#### Requirement:
For each line in the data below, write an exact copy.
== Segment start ==
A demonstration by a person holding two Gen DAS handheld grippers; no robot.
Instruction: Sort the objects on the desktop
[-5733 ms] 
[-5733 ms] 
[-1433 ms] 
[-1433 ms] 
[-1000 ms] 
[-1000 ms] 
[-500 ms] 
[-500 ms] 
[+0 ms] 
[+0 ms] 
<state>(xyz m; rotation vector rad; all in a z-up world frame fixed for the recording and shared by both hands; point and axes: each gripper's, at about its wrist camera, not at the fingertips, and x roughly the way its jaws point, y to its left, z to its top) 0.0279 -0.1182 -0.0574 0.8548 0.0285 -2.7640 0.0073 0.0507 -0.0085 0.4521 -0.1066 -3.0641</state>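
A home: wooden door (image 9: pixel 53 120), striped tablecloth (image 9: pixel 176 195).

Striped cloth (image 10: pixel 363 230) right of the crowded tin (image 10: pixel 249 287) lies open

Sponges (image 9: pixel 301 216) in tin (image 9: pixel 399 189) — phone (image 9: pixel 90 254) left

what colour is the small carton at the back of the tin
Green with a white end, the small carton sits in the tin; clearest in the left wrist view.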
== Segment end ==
#### Answer for this exercise:
A demonstration by a person holding two Gen DAS handheld grippers; no robot.
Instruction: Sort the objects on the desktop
[-5733 ms] 
[-5733 ms] 
[-1433 ms] 
[-1433 ms] 
[-1000 ms] 
[-1000 ms] 
[-500 ms] 
[-500 ms] 
[+0 ms] 
[+0 ms] 
<state>(xyz m; rotation vector rad; all in a z-up world frame fixed for the recording and shared by both hands; point and axes: each gripper's, at about its wrist camera, not at the fingertips, and x roughly the way its jaws point, y to its left, z to its top) 0.0279 -0.1182 -0.0574 0.8548 0.0285 -2.7640 0.0073 0.0507 -0.0085 0.4521 -0.1066 -3.0641</state>
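A home: wooden door (image 9: pixel 53 120), striped tablecloth (image 9: pixel 176 195).

Striped cloth (image 10: pixel 363 230) right of the crowded tin (image 10: pixel 249 287) lies open

Sponges (image 9: pixel 301 216) in tin (image 9: pixel 399 189) — phone (image 9: pixel 90 254) left

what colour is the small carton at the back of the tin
Green with a white end, the small carton sits in the tin; clearest in the left wrist view.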

The output is complete, and nothing more is needed.